For some reason, one of the cops, the Asian, ran down toward the water and began waving his arms, as if the whale were a truck attempting to park illegally. With the next set of waves, the Leviathan bobbed up for an instant and then lunged forward, wiggling once against the sand, making the sound of boots on gravel. The cop turned around and ran away from the water, stumbling and falling into the sand and then scrambling on all fours to get away from the whale.

It felt like an invasion, Gemma thought, an army of monsters storming the beach. The second one was not as large as the first but shared the same flattish front end, the rough skin halfway down. The tide must have gone out since the first whale beached itself because the second whale stopped about half a body length from the first.

Coming from up the beach Gemma could hear the shouts of more folks running down toward them. The white spotlight now caught parts of both whales at the edge of its illuminated circle.

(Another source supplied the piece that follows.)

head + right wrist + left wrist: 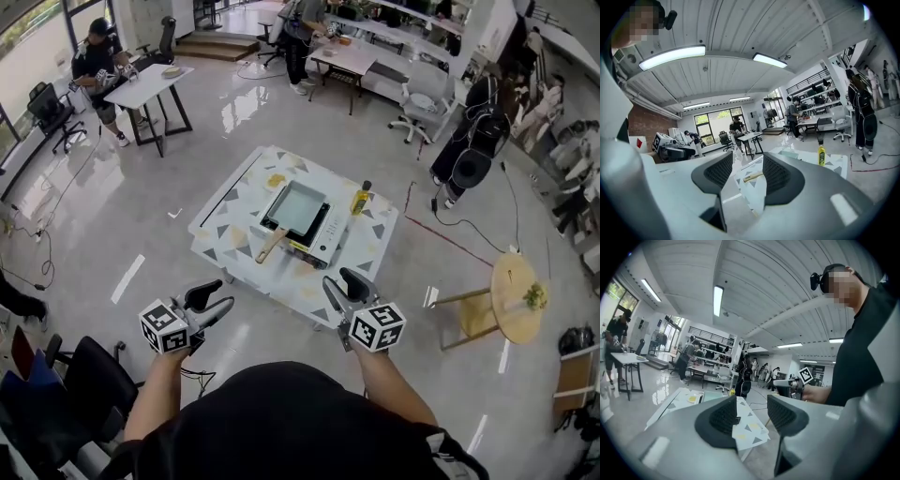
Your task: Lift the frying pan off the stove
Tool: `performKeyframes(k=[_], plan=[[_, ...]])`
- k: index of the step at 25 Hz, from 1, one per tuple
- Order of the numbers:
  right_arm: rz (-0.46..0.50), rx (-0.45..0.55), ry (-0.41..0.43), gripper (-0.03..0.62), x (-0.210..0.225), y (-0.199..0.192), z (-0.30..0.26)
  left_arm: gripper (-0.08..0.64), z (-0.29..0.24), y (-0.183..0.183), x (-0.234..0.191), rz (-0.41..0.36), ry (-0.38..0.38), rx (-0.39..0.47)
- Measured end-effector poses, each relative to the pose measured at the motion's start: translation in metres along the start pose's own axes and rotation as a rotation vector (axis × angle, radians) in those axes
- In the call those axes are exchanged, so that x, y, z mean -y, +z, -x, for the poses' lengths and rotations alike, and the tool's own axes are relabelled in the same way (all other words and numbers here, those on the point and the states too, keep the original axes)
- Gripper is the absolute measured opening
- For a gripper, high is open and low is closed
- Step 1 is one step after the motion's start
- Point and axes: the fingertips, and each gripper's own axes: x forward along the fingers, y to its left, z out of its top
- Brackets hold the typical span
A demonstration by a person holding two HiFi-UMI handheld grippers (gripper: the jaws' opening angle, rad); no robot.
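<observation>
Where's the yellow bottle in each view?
Head view: yellow bottle upright on the table, just right of the frying pan.
Left gripper view: tiny yellow spot above the left-hand jaw, probably it.
Right gripper view: upright, right of the jaws.
Shared landmark: triangle-patterned table.

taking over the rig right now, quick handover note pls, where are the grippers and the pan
Left gripper: open, empty, in the air short of the table.
Right gripper: open, empty, also short of the table.
Frying pan: sits on the stove mid-table, with its wooden handle pointing back toward the person. Yellow bottle stands just right of the stove.
Done: nothing; pan untouched.
Left: reach in, close on the handle, lift the pan clear of the stove.
</observation>
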Motion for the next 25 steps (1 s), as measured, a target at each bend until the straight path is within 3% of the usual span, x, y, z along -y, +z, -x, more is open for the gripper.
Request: performKeyframes(k=[5, 12, 25], plan=[[-0.004, -0.005, 0.016, 0.230, 0.027, 0.011, -0.009, 0.201, -0.015, 0.019, -0.021, -0.013, 0.064, 0.029], [-0.014, -0.002, 0.061, 0.232, 0.033, 0.019, -0.017, 0.186, -0.031, 0.007, -0.034, 0.029, 0.152, -0.035], [-0.024, 0.003, 0.028, 0.232, 0.046, 0.021, -0.025, 0.184, -0.052, 0.007, -0.048, 0.039, 0.096, -0.047]])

“We're going to have to cordon off the area,” the Asian cop said, standing up and brushing sand from his trouser legs.

“What do they want?” Gemma asked.

The cop looked at her. “Who knows what a fish is thinking.”

“They're not fish,” Franny and Ginny both said simultaneously. “They're mammals.”

A small crowd had gathered, reporters, more cops, a few housekeepers who had come out to see what was causing the commotion, and even the occasional owner out for an off-season weekend.

“Gemma?” a familiar woman's voice called out to her.